Sunrise of Victory is a detailed hex-and-counter wargame covering the crucial middle period of the Eastern Front campaign of World War II that started with the German drive on Stalingrad and ended with the initiative shifting to the Soviets after the Battle of Kursk. It appeared Command Magazine issue No. 2 in 1990.
The campaign scenario runs from late June 1942 to early December 1943 in monthly turns and 45-mile hexes. German and Axis allied units are corps and Soviet units are armies. The game is another of Ty Bomba's eastern front system first seen in The Tigers Are Burning and Blitzkrieg '41. The 20-page rule-book is clearly written although it could use more examples of play. The map is rather garish, although functional, production by Leslie Freeland with oversized hexes which make the 1/2-inch counters easy to stack. The 200 counters are traditional attack factor-defense factor-movement factor affairs, with most German units in feldgrau. There are four SS units with white on black and two corps of Luftwaffe infantry in light blue. Most German units are two-step. Panzer corps have up to three steps, while the SS Panzer divisions and LW corps are one-steppers and the panzers in black with white print. The Axis allies contribute 10 Rumanian corps in green, four Hungarian corps in orange, four Italian corps in yellow and seven Finnish corps in blue. There is a Turkish Army in red on green that may enter play if the Germans are doing particularly well. Axis minor units are one-step, except for the Finns and Turks, who have two. The Soviet Red Army is, naturally, red, with regular units printed white on red and Guards units red on white. Most Soviet units have two steps.

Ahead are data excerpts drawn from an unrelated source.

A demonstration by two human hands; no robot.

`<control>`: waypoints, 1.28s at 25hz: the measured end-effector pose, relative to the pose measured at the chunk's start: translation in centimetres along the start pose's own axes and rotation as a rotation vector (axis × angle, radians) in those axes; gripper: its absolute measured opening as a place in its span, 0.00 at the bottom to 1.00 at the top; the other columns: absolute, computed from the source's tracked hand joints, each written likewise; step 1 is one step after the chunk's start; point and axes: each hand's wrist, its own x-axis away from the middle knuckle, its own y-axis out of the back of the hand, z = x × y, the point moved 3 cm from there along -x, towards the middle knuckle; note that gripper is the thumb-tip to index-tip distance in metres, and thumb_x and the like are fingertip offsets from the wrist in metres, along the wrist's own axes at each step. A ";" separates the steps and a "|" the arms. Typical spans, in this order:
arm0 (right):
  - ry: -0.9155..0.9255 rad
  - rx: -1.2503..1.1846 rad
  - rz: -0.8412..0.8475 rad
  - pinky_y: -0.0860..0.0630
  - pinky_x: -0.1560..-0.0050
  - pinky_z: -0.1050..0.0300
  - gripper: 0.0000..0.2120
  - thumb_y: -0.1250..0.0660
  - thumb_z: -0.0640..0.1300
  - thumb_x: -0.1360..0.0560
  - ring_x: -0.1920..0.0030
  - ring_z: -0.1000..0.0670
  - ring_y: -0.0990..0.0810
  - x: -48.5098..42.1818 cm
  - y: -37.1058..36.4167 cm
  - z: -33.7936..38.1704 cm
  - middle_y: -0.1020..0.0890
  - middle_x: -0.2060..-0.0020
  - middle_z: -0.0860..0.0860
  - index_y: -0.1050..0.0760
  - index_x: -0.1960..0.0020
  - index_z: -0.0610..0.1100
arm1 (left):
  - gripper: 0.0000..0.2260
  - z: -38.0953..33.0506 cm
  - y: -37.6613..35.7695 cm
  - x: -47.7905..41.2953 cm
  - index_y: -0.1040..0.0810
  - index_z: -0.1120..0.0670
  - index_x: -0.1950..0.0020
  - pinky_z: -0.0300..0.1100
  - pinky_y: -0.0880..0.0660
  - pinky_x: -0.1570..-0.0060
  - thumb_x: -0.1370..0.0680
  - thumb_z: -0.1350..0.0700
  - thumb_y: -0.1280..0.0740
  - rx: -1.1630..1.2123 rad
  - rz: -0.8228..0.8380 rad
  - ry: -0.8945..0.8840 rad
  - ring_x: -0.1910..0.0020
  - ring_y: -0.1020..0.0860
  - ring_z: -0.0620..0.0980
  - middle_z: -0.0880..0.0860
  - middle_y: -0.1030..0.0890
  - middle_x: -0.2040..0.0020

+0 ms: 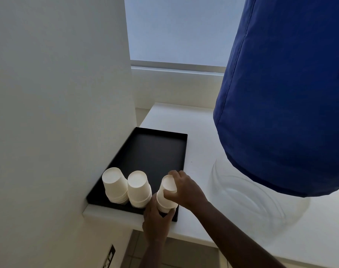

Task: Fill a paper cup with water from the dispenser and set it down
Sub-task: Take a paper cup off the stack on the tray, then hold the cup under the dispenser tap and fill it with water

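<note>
Three stacks of upside-down white paper cups stand at the near end of a black tray [157,149]. My left hand [157,223] grips the base of the right stack [165,200] from below. Around the top cup [167,183] of that same stack, my right hand [184,188] has closed its fingers. The middle stack [138,188] and the left stack [114,185] stand untouched beside it. The water dispenser's bottle, under a blue cloth cover [284,93], fills the upper right; no tap is visible.
The tray lies on a white counter [199,171] against a white wall [58,93] on the left. A clear bottle neck [251,200] sits under the blue cover. A wall socket [109,257] is low on the left. A window is behind.
</note>
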 end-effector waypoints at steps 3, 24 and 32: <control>0.026 -0.033 -0.030 0.24 0.47 0.51 0.28 0.30 0.51 0.31 0.45 0.43 0.25 -0.1 0.7 0.4 0.26 0.41 0.42 0.37 0.36 0.44 | 0.31 0.2 -0.2 0.0 0.38 0.56 0.30 0.57 0.30 0.37 0.29 0.53 0.28 -0.003 0.012 0.041 0.32 0.33 0.59 0.59 0.29 0.32; -0.486 -0.985 -0.160 0.24 0.62 0.62 0.15 0.28 0.39 0.31 0.56 0.47 0.21 17.7 -0.6 -7.6 0.22 0.51 0.42 0.33 0.53 0.49 | 0.12 -6.3 -1.1 9.5 0.27 0.49 0.57 0.39 0.26 0.57 0.22 0.65 0.40 0.301 0.138 -0.326 0.55 0.24 0.53 0.51 0.22 0.58; -0.477 -1.071 0.166 0.24 0.49 0.51 0.28 0.22 0.43 0.50 0.53 0.49 0.19 21.8 -2.1 -12.0 0.17 0.57 0.47 0.24 0.51 0.43 | 0.08 -5.5 -3.3 14.0 0.19 0.58 0.54 0.37 0.28 0.55 0.25 0.56 0.36 -0.096 0.618 -0.747 0.57 0.23 0.46 0.58 0.19 0.57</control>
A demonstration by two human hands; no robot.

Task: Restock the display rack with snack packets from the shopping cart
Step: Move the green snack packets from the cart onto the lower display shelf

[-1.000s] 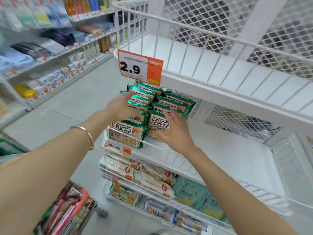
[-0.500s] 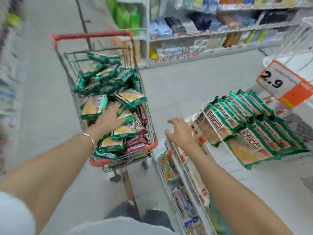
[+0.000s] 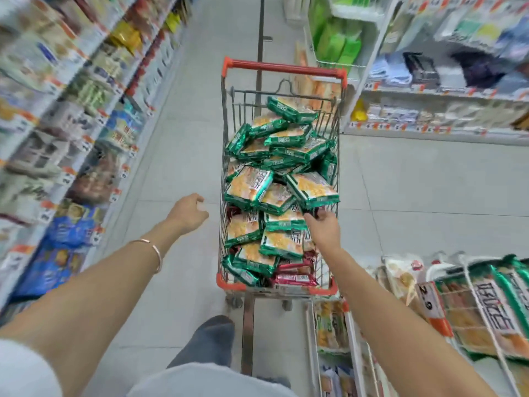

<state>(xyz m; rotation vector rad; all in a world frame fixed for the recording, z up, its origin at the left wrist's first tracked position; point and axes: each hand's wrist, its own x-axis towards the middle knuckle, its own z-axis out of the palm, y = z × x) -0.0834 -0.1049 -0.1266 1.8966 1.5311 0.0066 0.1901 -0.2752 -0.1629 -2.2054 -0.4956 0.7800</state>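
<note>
The right hand [image 3: 323, 229] is reaching into the shopping cart [image 3: 282, 287] at its right wall, with its fingertips touching the near edge of a green snack packet [image 3: 313, 190] on top of the heap; whether the fingers are closing on it or only touching cannot be told. The left hand [image 3: 187, 212] is hanging in the air just left of the cart, over the floor, with fingers loosely curled and gripping nothing. A thin bangle [image 3: 154, 253] is sitting on the left wrist.

The cart is standing in the aisle ahead, its red handle [image 3: 283, 67] at the far end, and it is holding a loose pile of green packets [image 3: 274, 159], with a few red packets [image 3: 294, 277] lying underneath at the near end.

The display rack [image 3: 469, 325] is showing at the near right, well apart from the left hand, with matching green packets [image 3: 503, 305] lying on a wire shelf beside an orange and white price tag [image 3: 432, 308].
</note>
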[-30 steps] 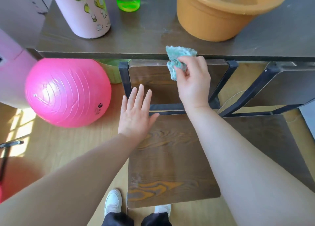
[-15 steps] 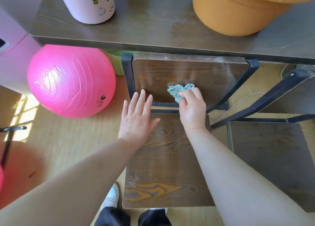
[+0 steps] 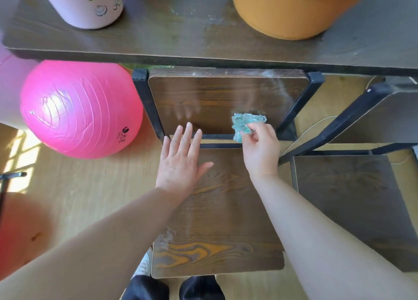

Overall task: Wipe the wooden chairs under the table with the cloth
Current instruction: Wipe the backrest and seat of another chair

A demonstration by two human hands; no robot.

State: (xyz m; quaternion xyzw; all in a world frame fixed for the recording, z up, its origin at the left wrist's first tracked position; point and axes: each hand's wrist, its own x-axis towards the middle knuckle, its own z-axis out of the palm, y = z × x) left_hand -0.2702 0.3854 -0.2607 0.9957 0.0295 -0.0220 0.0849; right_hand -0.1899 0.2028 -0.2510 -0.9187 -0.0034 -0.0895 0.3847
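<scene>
Right hand (image 3: 260, 150) is pinching the bunched cloth (image 3: 246, 123) low on the chair backrest (image 3: 214, 96), right side. Left hand (image 3: 181, 161) is spreading flat, holding nothing, at the seat (image 3: 221, 209) edge. Most of the backrest is lying up and left of the cloth.

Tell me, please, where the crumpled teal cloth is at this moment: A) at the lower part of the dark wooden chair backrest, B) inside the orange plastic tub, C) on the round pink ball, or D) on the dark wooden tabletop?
A: the right hand pinches the crumpled teal cloth at the lower right of the dark wooden chair backrest.
</scene>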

The game mechanics are standard wargame IGO-HUGO turn sequence mobile assaults during movement for eligible units and an odds-based combat results table. There are no zones of control.

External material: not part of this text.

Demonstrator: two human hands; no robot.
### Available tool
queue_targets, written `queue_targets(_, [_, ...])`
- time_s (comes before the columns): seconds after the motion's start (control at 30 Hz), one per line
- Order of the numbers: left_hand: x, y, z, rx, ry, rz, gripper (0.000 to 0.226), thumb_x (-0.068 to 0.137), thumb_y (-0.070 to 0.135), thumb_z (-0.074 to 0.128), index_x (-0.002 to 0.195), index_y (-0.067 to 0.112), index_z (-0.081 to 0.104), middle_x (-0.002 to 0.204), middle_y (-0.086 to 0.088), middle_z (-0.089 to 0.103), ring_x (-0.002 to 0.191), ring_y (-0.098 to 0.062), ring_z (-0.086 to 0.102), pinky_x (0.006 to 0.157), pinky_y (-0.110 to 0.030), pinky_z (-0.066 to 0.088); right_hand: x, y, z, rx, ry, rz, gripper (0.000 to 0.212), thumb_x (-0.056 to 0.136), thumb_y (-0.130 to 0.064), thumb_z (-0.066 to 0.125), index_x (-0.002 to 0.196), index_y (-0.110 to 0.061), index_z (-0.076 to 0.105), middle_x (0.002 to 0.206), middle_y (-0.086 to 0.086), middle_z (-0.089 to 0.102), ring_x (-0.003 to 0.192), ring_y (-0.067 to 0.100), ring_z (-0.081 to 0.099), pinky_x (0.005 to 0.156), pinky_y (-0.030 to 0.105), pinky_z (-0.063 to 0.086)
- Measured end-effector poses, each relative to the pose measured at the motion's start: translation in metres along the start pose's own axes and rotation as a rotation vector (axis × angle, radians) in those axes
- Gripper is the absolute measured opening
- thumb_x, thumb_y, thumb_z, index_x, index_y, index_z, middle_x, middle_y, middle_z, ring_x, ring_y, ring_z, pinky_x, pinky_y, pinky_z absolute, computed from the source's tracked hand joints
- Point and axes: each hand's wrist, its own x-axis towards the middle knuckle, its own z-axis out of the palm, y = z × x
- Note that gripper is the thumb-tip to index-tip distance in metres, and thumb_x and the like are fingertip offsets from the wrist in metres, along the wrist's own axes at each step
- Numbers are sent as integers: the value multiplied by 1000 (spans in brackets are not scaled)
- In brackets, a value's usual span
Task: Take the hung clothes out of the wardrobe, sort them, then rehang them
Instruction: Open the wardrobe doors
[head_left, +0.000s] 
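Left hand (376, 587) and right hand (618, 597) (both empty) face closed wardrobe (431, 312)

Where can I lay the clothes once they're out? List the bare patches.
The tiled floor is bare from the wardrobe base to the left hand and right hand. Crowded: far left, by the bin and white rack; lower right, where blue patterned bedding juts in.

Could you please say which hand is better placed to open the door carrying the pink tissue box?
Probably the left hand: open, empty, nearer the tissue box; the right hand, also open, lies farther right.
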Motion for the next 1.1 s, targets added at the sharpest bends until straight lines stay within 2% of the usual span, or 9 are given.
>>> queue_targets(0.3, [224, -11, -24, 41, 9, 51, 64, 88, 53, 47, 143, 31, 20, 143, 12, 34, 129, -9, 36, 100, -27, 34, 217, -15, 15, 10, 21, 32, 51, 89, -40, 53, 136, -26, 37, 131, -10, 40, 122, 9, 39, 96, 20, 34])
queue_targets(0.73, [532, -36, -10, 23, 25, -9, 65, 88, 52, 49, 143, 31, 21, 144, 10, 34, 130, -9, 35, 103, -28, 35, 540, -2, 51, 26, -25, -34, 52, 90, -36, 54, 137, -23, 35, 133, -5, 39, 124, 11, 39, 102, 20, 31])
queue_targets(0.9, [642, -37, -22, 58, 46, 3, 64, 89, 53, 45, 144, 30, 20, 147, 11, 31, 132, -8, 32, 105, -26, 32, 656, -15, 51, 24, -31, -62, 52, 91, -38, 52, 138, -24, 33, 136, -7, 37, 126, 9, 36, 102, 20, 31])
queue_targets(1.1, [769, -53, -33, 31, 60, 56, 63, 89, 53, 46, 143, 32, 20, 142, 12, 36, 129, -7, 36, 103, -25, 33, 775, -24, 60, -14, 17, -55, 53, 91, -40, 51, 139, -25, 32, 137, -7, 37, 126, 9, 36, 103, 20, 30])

The key to a Bomba design are the chrome rules that add flavor, such as the 'TOAST" rule in Sunrise. TOAST stands for "Tactically Overwhelmed Axis Satellite Troops" and means that in many combat results Rumanian, Italian and Hungarian units will simply disintegrate, instead of having the option to retreat. This rule, along with the RVGK rule that allows the Soviet player to redeploy units from an off-map "box" to any supplied hex, allows Stalingrad-style counteroffensives. As the game goes on the Soviets get a number of powerful Guards and tank armies that give him a strong offensive punch.
The game revolves around the capture of Leningrad, Stalingrad, Moscow and the Caucasus oil fields with victory checks being made on turns 6, 9, 15 and 18. If the German captures or has units next to enough of these, he wins. If he is especially unsuccessful the Soviets may win. In between the game goes on. No draw is possible. Playing the whole 18-turn campaign will take more than a single sitting. There are two shorter scenarios with 5 and 13 turns. The games uses the worst form of set-up, a fixed setup off a list of units, so it will take about and hour to set it up.

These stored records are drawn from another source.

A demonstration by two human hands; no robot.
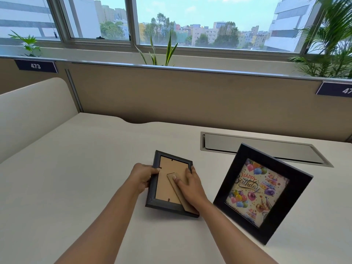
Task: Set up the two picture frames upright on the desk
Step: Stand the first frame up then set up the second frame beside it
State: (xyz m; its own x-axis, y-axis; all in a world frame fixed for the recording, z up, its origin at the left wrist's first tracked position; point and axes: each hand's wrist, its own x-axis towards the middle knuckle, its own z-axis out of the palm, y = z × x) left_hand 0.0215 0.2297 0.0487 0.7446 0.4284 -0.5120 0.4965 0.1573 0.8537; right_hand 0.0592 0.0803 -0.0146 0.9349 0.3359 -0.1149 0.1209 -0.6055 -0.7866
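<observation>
A small black picture frame (pixel 165 189) is held just above the white desk (pixel 76 178) with its brown cardboard back towards me. My left hand (pixel 142 179) grips its left edge. My right hand (pixel 189 184) holds the right edge, with the thumb pressing on the brown fold-out stand (pixel 178 193) of the backing. To the right, a larger black frame (pixel 261 193) with a "Happy Birthday" balloon picture stands upright on the desk, leaning back and facing me.
A grey metal cable hatch (pixel 266 147) is set into the desk behind the standing frame. A beige partition (pixel 190 96) closes the back of the desk, and a cream side divider (pixel 32 111) rises at the left. Plants stand along the window sill.
</observation>
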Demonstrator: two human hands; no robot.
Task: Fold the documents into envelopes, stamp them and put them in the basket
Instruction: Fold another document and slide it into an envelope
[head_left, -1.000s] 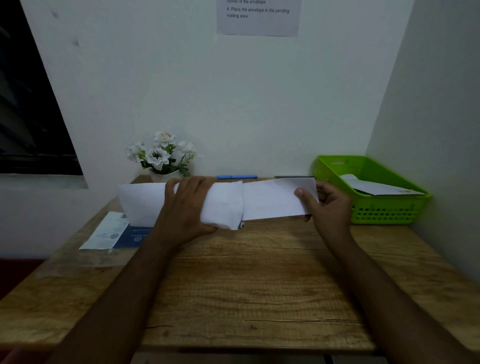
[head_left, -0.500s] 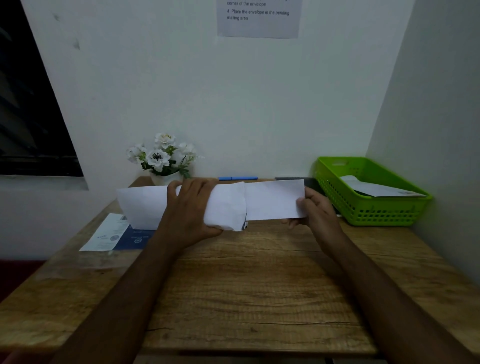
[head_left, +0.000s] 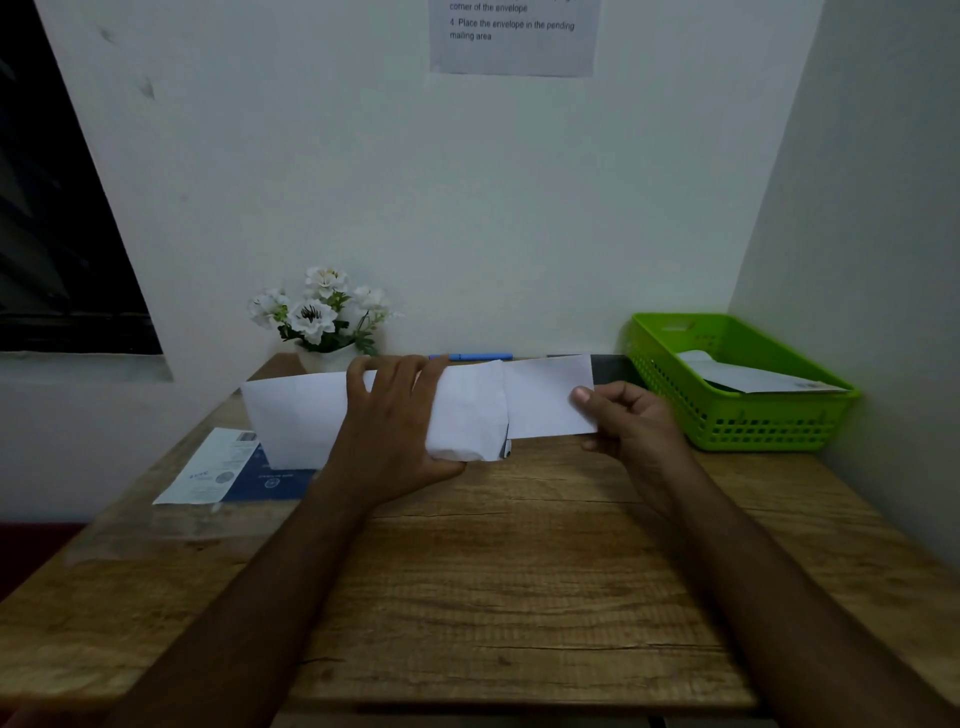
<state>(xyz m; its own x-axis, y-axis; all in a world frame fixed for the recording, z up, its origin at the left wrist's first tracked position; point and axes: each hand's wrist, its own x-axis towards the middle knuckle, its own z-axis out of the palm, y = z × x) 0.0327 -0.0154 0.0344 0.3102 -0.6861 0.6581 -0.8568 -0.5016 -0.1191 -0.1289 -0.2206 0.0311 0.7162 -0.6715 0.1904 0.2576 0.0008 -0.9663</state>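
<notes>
My left hand (head_left: 395, 421) grips a white envelope (head_left: 296, 421) held upright above the far middle of the wooden table (head_left: 493, 582), fingers curled over its top edge and thumb under its open right end. A folded white document (head_left: 545, 397) sticks out of that end to the right. My right hand (head_left: 628, 421) pinches the document's right edge between thumb and fingers. The green basket (head_left: 753, 431) stands at the far right corner with one white envelope (head_left: 758, 379) lying inside.
A blue booklet with a white printed slip (head_left: 218, 467) lies at the left, partly behind the envelope. A pot of white flowers (head_left: 322, 322) and a blue pen (head_left: 472, 357) sit against the back wall. A dark flat object (head_left: 613, 366) lies beside the basket. Walls close the back and right.
My right hand has moved left, pushing the folded document deeper into the envelope, so less of it sticks out. My left hand has kept the envelope in about the same place.
</notes>
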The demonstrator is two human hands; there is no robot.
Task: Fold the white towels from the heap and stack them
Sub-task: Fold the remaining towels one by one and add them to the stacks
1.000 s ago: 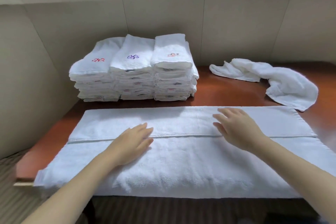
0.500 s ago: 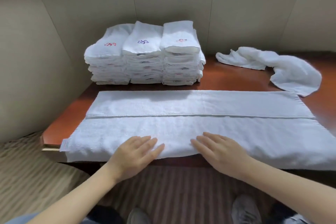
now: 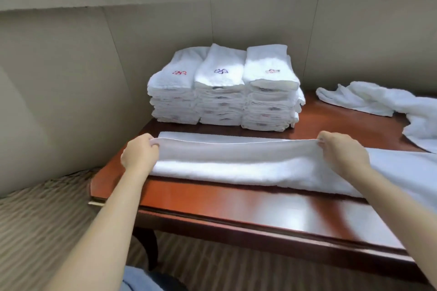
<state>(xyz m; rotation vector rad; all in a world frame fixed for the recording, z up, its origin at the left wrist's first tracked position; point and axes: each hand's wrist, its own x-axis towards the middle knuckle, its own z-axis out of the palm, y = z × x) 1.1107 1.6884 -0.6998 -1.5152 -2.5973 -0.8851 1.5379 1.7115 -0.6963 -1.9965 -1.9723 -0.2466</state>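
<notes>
A long white towel (image 3: 236,163) lies lengthwise across the reddish wooden table (image 3: 236,205). Its near edge is lifted and carried over toward the far edge. My left hand (image 3: 139,155) pinches that edge at the towel's left end. My right hand (image 3: 343,151) pinches the same edge further right, and the towel's right part runs on flat past it. Three stacks of folded white towels (image 3: 224,92) with small embroidered marks stand at the back of the table. A loose unfolded white towel (image 3: 383,104) lies crumpled at the back right.
Beige wall panels close off the table at the back and on the left. Striped carpet (image 3: 35,231) covers the floor to the left of and under the table. A strip of bare wood runs along the table's near edge.
My hands lay flat on the towel's near part, then slid to its near edge. Now both grip that edge and have lifted it back over the towel toward the stacks.
</notes>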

(Yes) For Wargamers: A detailed and satisfying simulation that allows both players to attack and defend.
(Conditional Yes) For Collectors: The game is the magazine game included in the second issue of Command magazine and therefore somewhat hard to find.
(No) For Euro gamers: Like most hard-core hex-and-counter wargames the elegance of the game play is compromised by accounting for the messiness of simulating actual events. There is a lot of detail and some of it involves extensive rules for uncommon events with little game effect such as the Sivash, possible Turkish entry into the war and sea movement.